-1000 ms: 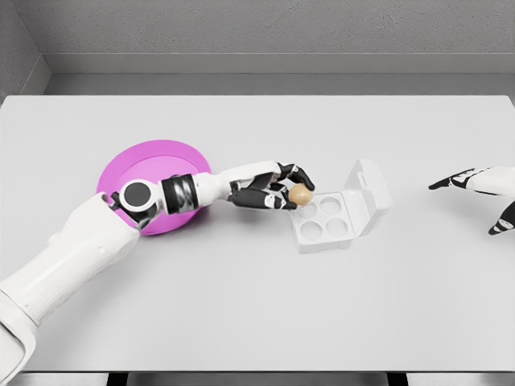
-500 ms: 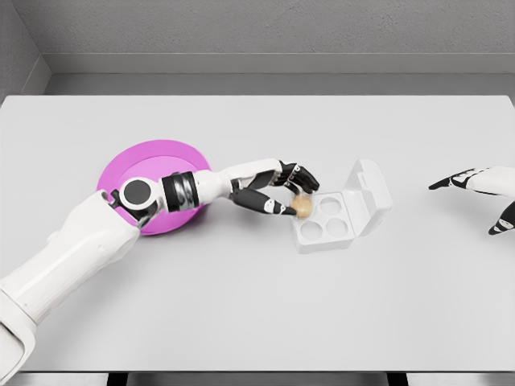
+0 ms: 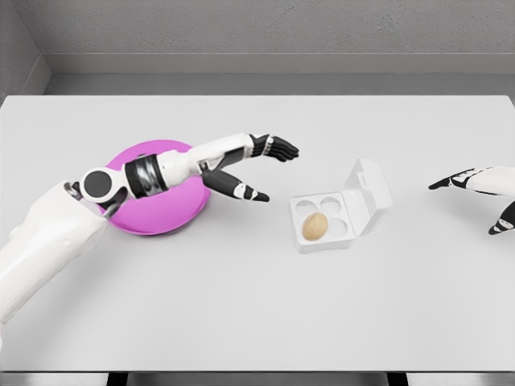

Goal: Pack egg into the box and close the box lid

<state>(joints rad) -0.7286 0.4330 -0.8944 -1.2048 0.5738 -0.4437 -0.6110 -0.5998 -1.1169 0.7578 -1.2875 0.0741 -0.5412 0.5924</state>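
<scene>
A tan egg (image 3: 314, 226) lies in the front-left cup of the white egg box (image 3: 345, 231), whose lid (image 3: 369, 190) stands open at the back right. My left hand (image 3: 265, 170) hovers to the left of the box, fingers spread and holding nothing, with its arm crossing over the pink plate (image 3: 153, 211). My right hand (image 3: 481, 197) stays at the right edge of the table, open and well apart from the box.
The pink plate sits at the left of the grey table (image 3: 257, 305), partly under my left arm. A grey wall runs behind the table's far edge.
My left hand has let go of the egg, which now rests in the box, and has drawn back to the left and upward. The right hand has not moved.
</scene>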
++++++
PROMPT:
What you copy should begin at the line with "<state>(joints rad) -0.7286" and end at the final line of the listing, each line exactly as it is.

TASK RESPONSE:
<state>(joints rad) -0.7286 0.4330 -0.8944 -1.2048 0.5738 -0.4437 -0.6110 -0.5998 -1.1169 0.7578 -1.2875 0.0741 -0.5412 0.5924</state>
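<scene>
A tan egg (image 3: 314, 226) lies in the front-left cup of the white egg box (image 3: 345, 231), whose lid (image 3: 369, 190) stands open at the back right. My left hand (image 3: 265, 170) hovers to the left of the box, fingers spread and holding nothing, with its arm crossing over the pink plate (image 3: 153, 211). My right hand (image 3: 481, 197) stays at the right edge of the table, open and well apart from the box.
The pink plate sits at the left of the grey table (image 3: 257, 305), partly under my left arm. A grey wall runs behind the table's far edge.
My left hand has let go of the egg, which now rests in the box, and has drawn back to the left and upward. The right hand has not moved.
</scene>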

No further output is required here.